### TASK OBJECTIVE
Produce the tally of lines in the material below that hold "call", without anything else.

↓↓↓

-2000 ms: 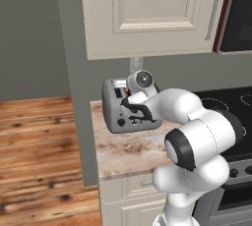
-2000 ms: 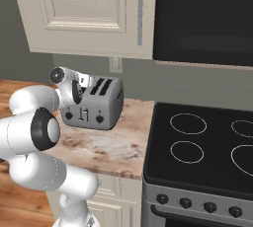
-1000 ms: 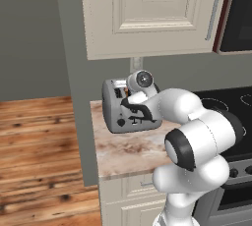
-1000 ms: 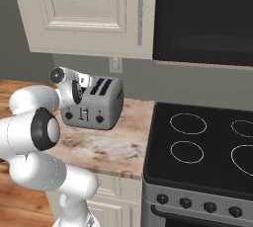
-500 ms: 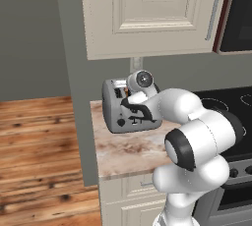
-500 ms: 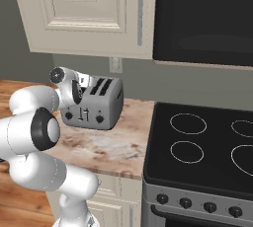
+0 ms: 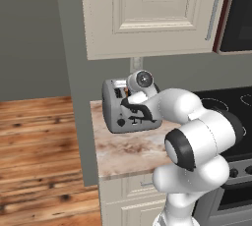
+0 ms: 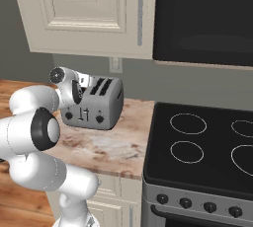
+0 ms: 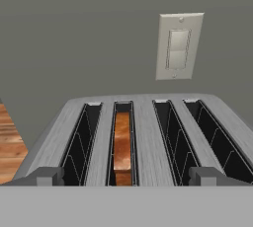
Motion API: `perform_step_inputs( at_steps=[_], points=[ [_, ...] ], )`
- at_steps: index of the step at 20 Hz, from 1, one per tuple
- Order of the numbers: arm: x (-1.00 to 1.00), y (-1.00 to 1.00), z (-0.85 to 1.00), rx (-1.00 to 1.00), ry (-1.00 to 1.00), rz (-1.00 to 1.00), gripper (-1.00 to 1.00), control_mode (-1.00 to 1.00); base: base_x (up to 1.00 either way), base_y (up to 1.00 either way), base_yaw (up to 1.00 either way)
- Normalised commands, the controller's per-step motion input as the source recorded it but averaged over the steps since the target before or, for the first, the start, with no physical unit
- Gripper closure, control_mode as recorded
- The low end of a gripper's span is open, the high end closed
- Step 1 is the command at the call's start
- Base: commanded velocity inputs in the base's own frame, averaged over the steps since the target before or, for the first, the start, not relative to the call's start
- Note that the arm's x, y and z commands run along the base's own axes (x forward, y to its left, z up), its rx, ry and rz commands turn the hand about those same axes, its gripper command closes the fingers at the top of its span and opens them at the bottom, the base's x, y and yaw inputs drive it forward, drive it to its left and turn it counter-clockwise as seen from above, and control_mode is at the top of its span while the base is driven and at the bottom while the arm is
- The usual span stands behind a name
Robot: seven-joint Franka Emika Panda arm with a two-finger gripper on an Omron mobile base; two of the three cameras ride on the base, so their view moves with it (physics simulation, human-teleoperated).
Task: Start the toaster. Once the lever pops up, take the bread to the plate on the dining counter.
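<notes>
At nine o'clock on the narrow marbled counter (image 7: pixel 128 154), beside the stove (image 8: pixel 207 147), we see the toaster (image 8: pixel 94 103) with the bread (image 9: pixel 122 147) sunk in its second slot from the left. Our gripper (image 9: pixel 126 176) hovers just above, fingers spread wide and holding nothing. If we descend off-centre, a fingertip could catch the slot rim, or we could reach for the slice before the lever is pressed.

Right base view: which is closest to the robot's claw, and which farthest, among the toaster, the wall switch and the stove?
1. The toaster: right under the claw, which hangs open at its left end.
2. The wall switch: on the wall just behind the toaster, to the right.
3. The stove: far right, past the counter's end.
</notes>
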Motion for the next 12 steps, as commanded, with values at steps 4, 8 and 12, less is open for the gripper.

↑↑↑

### REPLY
2